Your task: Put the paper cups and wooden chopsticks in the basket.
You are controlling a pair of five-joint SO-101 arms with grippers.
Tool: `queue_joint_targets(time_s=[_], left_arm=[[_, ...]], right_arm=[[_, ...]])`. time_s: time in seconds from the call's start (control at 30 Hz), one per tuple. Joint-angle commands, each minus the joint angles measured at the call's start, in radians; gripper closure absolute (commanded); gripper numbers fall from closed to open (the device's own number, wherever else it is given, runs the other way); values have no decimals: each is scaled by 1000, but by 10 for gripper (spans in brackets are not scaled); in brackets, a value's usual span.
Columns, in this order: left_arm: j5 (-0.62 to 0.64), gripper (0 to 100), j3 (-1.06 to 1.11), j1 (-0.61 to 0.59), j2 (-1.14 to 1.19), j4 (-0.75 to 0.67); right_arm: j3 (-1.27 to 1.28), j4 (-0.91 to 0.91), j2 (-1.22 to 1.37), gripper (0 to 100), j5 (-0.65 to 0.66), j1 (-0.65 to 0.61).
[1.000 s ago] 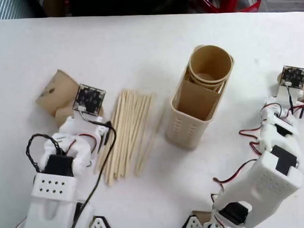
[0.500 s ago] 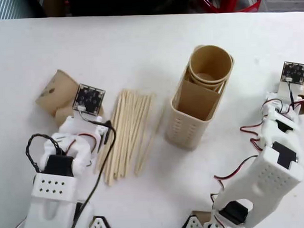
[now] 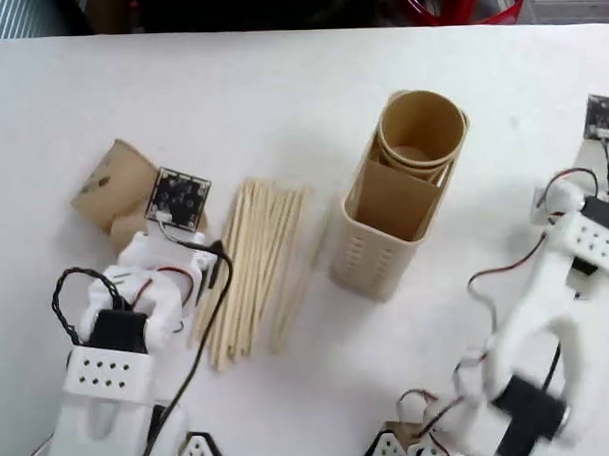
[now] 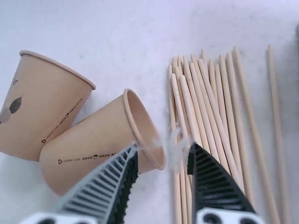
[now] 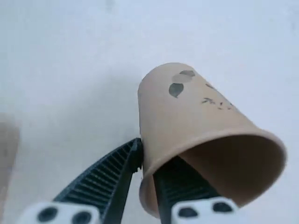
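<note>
- My left end effector (image 4: 163, 149) is spread over the counter (image 3: 279, 79), clamping nothing. The rim of the near cup (image 4: 93, 144) sits in the gap between its fingers.
- The near cup lies on its side, its mouth turned toward the chopsticks (image 4: 210, 107).
- A second cup (image 4: 42, 116) lies touching the near cup on the side away from the chopsticks.
- From above, these two cups (image 3: 113, 185) are at 10 o'clock from the chopsticks, partly under my left wrist camera.
- The chopsticks (image 3: 251, 270) lie in a loose flat bundle at 9 o'clock from the basket (image 3: 380, 250), running roughly from 12 to 6 o'clock.
- The basket stands near the middle of the counter with nested cups (image 3: 421, 129) in its 12 o'clock end, mouths up.
- My right end effector (image 5: 148, 156) pinches the wall of the held cup (image 5: 196, 121), one finger outside and one inside the mouth.
- My right arm (image 3: 585, 248) is at 3 o'clock from the basket, at the edge of the overhead view.
</note>
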Motion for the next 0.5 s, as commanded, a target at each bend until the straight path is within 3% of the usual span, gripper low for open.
queue_joint_targets(time_s=[0.0, 0.23, 0.47], left_arm=[[-9, 815, 0, 4, -15, -21], [-9, 815, 2, 4, -18, -21], [-9, 815, 2, 4, -19, -21]], right_arm=[[-58, 143, -260, 982, 34, -68], [-126, 355, -590, 982, 52, -182], [-365, 412, -653, 982, -21, -251]])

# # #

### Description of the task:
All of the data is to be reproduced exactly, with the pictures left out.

### Your response:
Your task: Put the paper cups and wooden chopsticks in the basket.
You are controlling a pair of five-joint SO-101 arms with grippers.
Tool: `queue_joint_targets(time_s=[_], left_arm=[[_, ...]], right_arm=[[_, ...]])`. time_s: time in seconds from the call's start (control at 30 Hz), one per tuple. Joint-angle commands, each minus the joint angles measured at the call's start, in radians; gripper closure absolute (commanded); gripper numbers fall from closed to open (the device's own number, wherever else it is given, runs the other way); values have no decimals: each is scaled by 1000, but by 10 for gripper (spans in brackets are not scaled); in brackets, a value's usual span.
Columns, in this order: left_arm: j5 (-0.62 to 0.64), gripper (0 to 100), j3 (-1.06 to 1.11), j1 (-0.61 to 0.59), j2 (-1.14 to 1.19), j4 (-0.75 to 0.67); right_arm: j3 (-1.27 to 1.28), j4 (-0.91 to 0.91), j2 (-1.22 to 1.37), gripper (0 to 100), j5 (-0.65 to 0.66), j1 (-0.65 to 0.61).
[1.000 s ago] 
[0.500 s ago] 
[now] 
[now] 
[now] 
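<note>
- My left end effector (image 4: 163, 149) is spread over the counter (image 3: 279, 79), clamping nothing. The rim of the near cup (image 4: 93, 144) sits in the gap between its fingers.
- The near cup lies on its side, its mouth turned toward the chopsticks (image 4: 210, 107).
- A second cup (image 4: 42, 116) lies touching the near cup on the side away from the chopsticks.
- From above, these two cups (image 3: 113, 185) are at 10 o'clock from the chopsticks, partly under my left wrist camera.
- The chopsticks (image 3: 251, 270) lie in a loose flat bundle at 9 o'clock from the basket (image 3: 380, 250), running roughly from 12 to 6 o'clock.
- The basket stands near the middle of the counter with nested cups (image 3: 421, 129) in its 12 o'clock end, mouths up.
- My right end effector (image 5: 148, 156) pinches the wall of the held cup (image 5: 196, 121), one finger outside and one inside the mouth.
- My right arm (image 3: 585, 248) is at 3 o'clock from the basket, at the edge of the overhead view.
</note>
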Motion for the next 0.5 s, as commanded, a target at each bend until the straight path is within 3% of the usual span, gripper low for open.
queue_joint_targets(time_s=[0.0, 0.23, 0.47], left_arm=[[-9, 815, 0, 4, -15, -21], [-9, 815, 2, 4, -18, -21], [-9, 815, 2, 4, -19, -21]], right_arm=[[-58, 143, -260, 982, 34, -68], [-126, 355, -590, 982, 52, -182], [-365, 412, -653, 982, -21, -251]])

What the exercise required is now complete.